What needs to be done |
Looking at the material below, work out how many of its lines hold the string "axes". Give that figure alone.

** Opening Data excerpt block **

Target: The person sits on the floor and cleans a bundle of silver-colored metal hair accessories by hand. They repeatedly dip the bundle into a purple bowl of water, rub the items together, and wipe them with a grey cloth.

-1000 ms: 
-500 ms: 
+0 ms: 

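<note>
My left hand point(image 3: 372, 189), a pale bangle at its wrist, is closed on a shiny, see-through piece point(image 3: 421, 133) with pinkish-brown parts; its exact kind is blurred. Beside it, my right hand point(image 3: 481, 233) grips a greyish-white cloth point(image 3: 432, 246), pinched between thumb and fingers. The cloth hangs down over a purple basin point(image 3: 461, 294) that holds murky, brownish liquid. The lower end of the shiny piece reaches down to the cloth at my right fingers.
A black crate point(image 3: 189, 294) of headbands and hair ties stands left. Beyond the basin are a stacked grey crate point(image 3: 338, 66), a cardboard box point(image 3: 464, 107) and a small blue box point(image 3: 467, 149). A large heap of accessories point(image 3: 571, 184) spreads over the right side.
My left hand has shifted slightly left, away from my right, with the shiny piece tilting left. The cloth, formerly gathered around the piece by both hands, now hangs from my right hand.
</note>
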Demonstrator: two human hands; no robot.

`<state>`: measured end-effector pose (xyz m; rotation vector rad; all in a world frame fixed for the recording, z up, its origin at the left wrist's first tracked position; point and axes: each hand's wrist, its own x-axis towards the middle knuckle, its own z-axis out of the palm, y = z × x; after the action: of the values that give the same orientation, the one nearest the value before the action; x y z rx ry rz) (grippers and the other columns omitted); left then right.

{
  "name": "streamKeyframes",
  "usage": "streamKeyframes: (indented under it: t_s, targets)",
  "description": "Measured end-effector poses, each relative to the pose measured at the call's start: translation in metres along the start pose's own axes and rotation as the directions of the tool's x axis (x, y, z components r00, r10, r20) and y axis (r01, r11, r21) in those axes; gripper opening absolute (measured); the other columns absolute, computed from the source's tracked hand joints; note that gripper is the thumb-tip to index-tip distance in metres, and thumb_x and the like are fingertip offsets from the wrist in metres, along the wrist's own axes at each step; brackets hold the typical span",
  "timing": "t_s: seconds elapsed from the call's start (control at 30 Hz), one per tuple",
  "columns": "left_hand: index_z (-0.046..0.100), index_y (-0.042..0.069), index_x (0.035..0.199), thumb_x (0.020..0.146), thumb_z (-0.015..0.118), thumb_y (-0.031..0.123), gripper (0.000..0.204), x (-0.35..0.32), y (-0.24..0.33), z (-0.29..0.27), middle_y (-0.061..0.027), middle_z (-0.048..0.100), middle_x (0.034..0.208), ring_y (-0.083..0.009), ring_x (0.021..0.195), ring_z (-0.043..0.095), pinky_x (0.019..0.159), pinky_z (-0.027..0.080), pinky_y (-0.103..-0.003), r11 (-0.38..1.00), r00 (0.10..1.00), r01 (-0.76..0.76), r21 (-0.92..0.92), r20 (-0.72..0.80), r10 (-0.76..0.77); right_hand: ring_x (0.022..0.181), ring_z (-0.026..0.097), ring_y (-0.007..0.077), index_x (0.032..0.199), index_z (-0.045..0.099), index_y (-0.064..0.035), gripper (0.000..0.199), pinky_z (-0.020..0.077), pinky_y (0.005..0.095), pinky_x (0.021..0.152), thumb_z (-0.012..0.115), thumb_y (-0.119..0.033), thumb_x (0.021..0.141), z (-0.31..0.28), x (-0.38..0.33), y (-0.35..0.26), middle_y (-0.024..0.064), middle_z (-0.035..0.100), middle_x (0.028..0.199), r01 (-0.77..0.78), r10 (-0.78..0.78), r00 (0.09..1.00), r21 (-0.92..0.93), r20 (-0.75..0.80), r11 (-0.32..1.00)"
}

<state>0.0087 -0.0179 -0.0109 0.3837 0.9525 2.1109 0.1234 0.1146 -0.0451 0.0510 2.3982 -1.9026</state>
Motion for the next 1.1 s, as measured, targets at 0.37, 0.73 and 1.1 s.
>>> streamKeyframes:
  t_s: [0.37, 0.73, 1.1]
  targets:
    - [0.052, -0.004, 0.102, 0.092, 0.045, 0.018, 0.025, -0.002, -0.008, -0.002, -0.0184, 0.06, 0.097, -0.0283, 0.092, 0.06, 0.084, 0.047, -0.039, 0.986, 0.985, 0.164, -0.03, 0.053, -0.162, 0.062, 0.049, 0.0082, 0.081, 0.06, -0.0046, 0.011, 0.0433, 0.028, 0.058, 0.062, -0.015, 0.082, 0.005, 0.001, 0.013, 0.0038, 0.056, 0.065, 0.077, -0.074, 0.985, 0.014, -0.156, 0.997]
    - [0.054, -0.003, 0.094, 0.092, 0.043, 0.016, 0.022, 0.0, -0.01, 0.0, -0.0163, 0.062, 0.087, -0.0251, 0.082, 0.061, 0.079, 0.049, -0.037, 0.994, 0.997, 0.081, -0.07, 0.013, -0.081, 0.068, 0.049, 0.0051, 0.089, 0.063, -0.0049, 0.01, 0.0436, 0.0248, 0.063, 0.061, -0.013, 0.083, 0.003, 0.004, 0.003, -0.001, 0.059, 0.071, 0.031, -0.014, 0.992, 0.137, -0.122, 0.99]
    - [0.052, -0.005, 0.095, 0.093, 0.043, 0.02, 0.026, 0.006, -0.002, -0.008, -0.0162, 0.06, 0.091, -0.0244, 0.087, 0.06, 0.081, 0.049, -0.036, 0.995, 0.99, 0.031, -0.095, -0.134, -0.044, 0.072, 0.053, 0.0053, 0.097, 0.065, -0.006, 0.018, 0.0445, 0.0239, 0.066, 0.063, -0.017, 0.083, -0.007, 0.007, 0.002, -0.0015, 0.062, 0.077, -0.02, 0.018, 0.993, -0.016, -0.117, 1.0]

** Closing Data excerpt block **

Solved exercise |
2